What’s the best exercise for hip mobility?
Daily targeted stretching plus combined strength/mobility work. The kneeling hip flexor stretch directly addresses tight hip flexors (most common limitation from sitting). The pigeon hip stretch produces deep glute mobility. The worlds greatest stretch combines multiple mobility patterns. Combined with mobility under load (Cossack squats, goblet squats) and combined strength/mobility work (Bulgarian split squats, RDLs, glute bridges), these form the foundation of hip mobility improvement. Most successful programs prioritize daily targeted stretching as the foundation.
Why are my hips so tight?
Most commonly from prolonged sitting and inactivity. Modern lifestyle (desk work, driving, phone use) keeps hips in flexed positions for hours daily, producing chronic hip flexor tightness and weakened/inhibited glutes. This combination – tight front of hips, weak back of hips – is the most common cause of poor hip mobility. Other causes: aggressive training without mobility work, chronic injuries with compensation patterns, age-related connective tissue changes. The fix: daily hip mobility work plus reduced sitting time plus proper movement patterns to restore normal hip function.
Should I stretch hips before or after workouts?
Both – dynamic before, static after. Dynamic mobility work (worlds greatest stretch, hip openers, leg swings) before workouts prepares the hips for movement. Static stretching (long holds in pigeon, hip flexor stretch, frog pose) after workouts produces lasting mobility improvements. Most successful programs combine both – 5 to 10 minutes of dynamic mobility before training, plus 5 to 15 minutes of static stretching after training. Daily stretching outside training sessions accelerates improvement further.

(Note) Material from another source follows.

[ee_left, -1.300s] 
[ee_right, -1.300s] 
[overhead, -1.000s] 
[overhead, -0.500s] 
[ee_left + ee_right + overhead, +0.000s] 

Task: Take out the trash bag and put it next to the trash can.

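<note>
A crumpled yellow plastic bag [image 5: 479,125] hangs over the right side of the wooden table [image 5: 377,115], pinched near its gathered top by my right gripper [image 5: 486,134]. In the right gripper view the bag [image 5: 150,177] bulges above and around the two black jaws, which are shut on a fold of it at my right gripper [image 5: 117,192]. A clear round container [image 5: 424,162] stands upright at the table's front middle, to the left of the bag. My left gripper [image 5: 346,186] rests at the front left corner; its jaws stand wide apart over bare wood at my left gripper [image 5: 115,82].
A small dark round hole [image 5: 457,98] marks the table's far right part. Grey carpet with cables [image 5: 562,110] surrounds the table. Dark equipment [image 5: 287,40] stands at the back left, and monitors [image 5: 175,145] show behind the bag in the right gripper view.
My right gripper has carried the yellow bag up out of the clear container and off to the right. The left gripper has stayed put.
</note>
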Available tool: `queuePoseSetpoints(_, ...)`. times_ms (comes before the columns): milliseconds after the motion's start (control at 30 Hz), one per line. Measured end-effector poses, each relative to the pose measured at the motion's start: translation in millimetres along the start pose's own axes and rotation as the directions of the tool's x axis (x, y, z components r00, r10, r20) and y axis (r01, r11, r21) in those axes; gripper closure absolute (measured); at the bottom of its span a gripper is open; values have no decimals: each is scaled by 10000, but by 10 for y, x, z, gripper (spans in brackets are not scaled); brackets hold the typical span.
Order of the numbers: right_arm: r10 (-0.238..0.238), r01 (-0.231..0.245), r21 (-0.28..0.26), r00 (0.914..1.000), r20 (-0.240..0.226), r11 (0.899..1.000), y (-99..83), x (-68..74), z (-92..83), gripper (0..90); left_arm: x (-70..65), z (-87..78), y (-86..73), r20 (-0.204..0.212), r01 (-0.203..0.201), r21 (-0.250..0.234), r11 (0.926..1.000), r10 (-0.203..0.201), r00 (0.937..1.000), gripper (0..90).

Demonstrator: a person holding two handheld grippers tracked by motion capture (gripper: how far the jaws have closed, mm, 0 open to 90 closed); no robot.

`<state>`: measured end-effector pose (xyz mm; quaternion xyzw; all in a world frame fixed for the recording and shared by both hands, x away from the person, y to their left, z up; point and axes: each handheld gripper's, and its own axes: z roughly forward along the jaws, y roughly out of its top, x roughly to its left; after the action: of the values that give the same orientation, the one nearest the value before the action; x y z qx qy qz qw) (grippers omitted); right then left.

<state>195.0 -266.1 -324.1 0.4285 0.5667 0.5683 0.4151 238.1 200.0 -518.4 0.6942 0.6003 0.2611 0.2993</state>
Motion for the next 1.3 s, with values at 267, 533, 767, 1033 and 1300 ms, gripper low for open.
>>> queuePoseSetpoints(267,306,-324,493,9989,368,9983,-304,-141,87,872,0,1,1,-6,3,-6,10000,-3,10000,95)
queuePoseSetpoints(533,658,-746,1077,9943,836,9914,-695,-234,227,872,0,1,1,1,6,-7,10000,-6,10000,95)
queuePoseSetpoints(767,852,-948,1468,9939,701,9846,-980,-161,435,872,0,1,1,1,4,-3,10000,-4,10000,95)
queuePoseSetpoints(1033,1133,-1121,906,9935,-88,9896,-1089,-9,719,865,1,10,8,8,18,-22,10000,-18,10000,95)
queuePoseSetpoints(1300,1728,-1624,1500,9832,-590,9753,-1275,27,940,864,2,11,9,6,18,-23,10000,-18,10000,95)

How often should I do hip mobility work?
Daily targeted stretching plus 2 to 3 dedicated sessions weekly. The hips tolerate very high frequency – daily targeted stretching (kneeling hip flexor stretch, lying glute stretch, pigeon stretch) accelerates mobility improvement substantially compared to less frequent work. Most successful hip mobility programs include: daily 10-minute targeted stretching, 2 to 3 weekly dedicated 25-minute mobility sessions, integrated dynamic mobility before all training. Combined approach produces measurable hip mobility improvement within 4 to 8 weeks for most individuals.